PROBLEM STATEMENT ▸
Your task is to return all of the entries below exactly, leaving out each picture.
[INFORMATION]
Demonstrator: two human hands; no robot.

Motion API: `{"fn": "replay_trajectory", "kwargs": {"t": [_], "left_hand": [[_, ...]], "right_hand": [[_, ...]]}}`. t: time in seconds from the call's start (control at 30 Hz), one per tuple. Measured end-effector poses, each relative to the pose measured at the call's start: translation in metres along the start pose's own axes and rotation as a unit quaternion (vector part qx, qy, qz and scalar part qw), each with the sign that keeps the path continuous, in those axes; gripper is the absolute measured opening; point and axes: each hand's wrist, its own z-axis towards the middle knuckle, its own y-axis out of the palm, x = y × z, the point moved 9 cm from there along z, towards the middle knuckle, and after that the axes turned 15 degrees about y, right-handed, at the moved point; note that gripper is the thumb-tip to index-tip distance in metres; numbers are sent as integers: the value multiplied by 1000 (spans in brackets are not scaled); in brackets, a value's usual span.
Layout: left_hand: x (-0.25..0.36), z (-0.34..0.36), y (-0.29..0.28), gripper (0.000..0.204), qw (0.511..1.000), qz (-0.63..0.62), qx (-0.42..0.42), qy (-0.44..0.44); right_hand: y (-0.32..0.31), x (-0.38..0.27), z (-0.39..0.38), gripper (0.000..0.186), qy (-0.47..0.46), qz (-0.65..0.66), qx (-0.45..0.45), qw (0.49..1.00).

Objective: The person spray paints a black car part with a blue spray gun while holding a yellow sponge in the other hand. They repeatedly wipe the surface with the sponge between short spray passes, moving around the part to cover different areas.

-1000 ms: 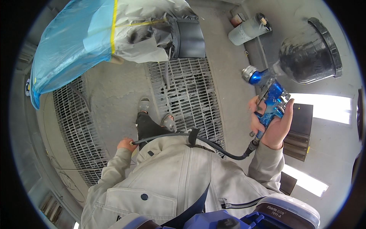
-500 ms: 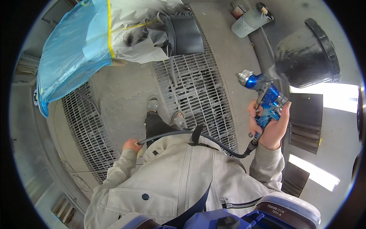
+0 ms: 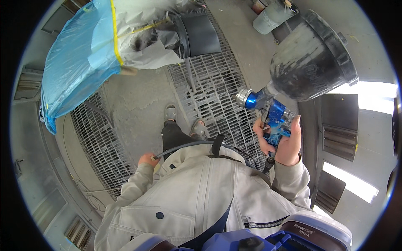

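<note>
My right hand (image 3: 285, 146) is wrapped round a blue and silver spray gun (image 3: 272, 115), its nozzle pointing left and a large dark, scuffed cup (image 3: 314, 58) on top. A grey hose (image 3: 184, 145) curves across my waist, passing beside a black strap. My left hand (image 3: 146, 159), low at my left side, is closed on that hose. Below me are my feet (image 3: 171, 113) in grey sandals. My beige jacket and the blue and white mask fill the lower middle of the view.
Ahead stands an object covered in blue plastic (image 3: 75, 54) and pale masking paper (image 3: 142, 54), with a dark panel (image 3: 201, 35). Metal floor grates (image 3: 213, 100) lie either side of my feet. Grey buckets (image 3: 266, 23) sit at the back right; wall lights (image 3: 349, 180) line the right.
My right hand has moved left with the spray gun, and the cup now shows larger and further left. The room has shifted slightly in view. My left hand still grips the hose.
</note>
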Motion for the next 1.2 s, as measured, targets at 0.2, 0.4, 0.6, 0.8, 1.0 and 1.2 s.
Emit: {"fn": "replay_trajectory", "kwargs": {"t": [0.2, 0.4, 0.6, 0.8, 1.0, 1.2], "left_hand": [[-9, -10, 11, 40, 999, -30, -14, -31], [-7, -5, 5, 41, 1000, -1, 0, -1], [-11, -1, -2, 39, 1000, -4, 9, -12], [-10, 0, -4, 41, 1000, -5, -11, -20], [-1, 0, -16, 43, 1000, 0, 4, 18], [11, 13, -27, 43, 1000, -22, 6, 15]], "right_hand": [[3, 7, 6, 95, 9, 12, -49, 999], [-5, 12, 15, 93, -23, -32, -4, 999], [-17, 30, 14, 89, -58, -10, 133, 989], [-12, 37, 24, 88, -29, 21, -38, 999], [-58, 14, 7, 76, -93, 81, 113, 986], [-61, 4, -7, 69, -116, 101, 168, 974]]}}
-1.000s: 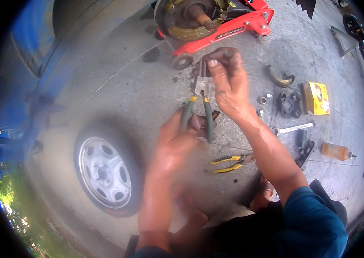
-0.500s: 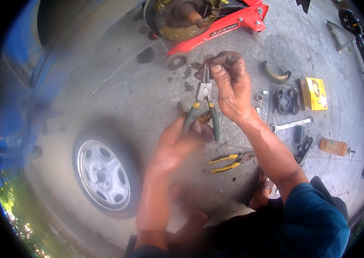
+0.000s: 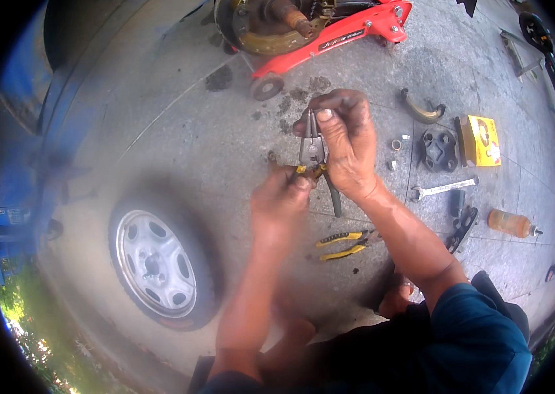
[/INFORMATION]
OUTPUT OF THE EXERCISE ▸
Demonstrator: two human hands; no robot.

Motion API: `{"fn": "replay_trajectory", "kwargs": {"t": [_], "left_hand": [[_, ...]], "right_hand": [[_, ...]]}}`. t: time in seconds from the call's start (control at 30 Hz), one per tuple. Measured end-effector poses, each relative to the pose measured at the call's start: translation in metres along the start pose's own axes and rotation as a unit quaternion (vector part qx, qy, qz and scalar part qw), each with the sign that keeps the path continuous, in those axes; gripper is the absolute measured opening; point and axes: each hand's wrist, its own z-axis towards the middle knuckle, its own y-axis out of the palm, x = y × z, the point moved 9 cm from there along z, towards the middle knuckle, and after that the axes turned 15 degrees about y, right-handed, at the moved point; note that gripper is the thumb-tip to index-tip distance in metres; numbers are sent as integers: the value multiplied by 1000 (spans in brackets are not scaled); in brackets, a value's usual span.
Layout: left_hand: x (-0.25..0.36), z (-0.34..0.36), y (-0.29..0.28), gripper (0.000..0.204), qw (0.511..1.000), qz (-0.63..0.62), qx (-0.42..0.42), qy (-0.44..0.44); right_hand: y (-0.32..0.31), x (-0.38..0.27), z (-0.39..0.38), gripper (0.000..0.186), qy (-0.47..0.46), qz (-0.65..0.66), qx (-0.45..0.45), qw (0.49..1.00).

Objective: The person spray paints a black car part with a blue spray gun while holding a yellow sponge in the other hand. They repeatedly wipe the surface with the sponge between short spray passes, moving around the part to cover different areas.

-1000 ms: 
-500 ms: 
+0 ms: 

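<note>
My right hand (image 3: 285, 146) is wrapped round a blue and silver spray gun (image 3: 272, 115), its nozzle pointing left and a large dark, scuffed cup (image 3: 314, 58) on top. A grey hose (image 3: 184, 145) curves across my waist, passing beside a black strap. My left hand (image 3: 146, 159), low at my left side, is closed on that hose. Below me are my feet (image 3: 171, 113) in grey sandals. My beige jacket and the blue and white mask fill the lower middle of the view.
Ahead stands an object covered in blue plastic (image 3: 75, 54) and pale masking paper (image 3: 142, 54), with a dark panel (image 3: 201, 35). Metal floor grates (image 3: 213, 100) lie either side of my feet. Grey buckets (image 3: 266, 23) sit at the back right; wall lights (image 3: 349, 180) line the right.
My right hand has moved left with the spray gun, and the cup now shows larger and further left. The room has shifted slightly in view. My left hand still grips the hose.
</note>
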Motion for the next 1.2 s, as measured, targets at 0.2, 0.4, 0.6, 0.8, 1.0 and 1.2 s.
Emit: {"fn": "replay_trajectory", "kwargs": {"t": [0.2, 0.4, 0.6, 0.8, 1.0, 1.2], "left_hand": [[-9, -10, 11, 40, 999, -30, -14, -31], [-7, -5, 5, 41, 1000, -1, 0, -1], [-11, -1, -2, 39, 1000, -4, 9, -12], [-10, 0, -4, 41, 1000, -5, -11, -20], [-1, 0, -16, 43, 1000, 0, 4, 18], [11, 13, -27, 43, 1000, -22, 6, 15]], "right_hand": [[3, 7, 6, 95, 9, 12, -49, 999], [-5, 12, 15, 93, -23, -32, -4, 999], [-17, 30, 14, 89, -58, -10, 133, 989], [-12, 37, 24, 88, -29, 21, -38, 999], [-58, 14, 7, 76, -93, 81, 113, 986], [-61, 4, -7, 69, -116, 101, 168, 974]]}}
-1.000s: 
-0.500s: 
+0.000s: 

The answer is now complete.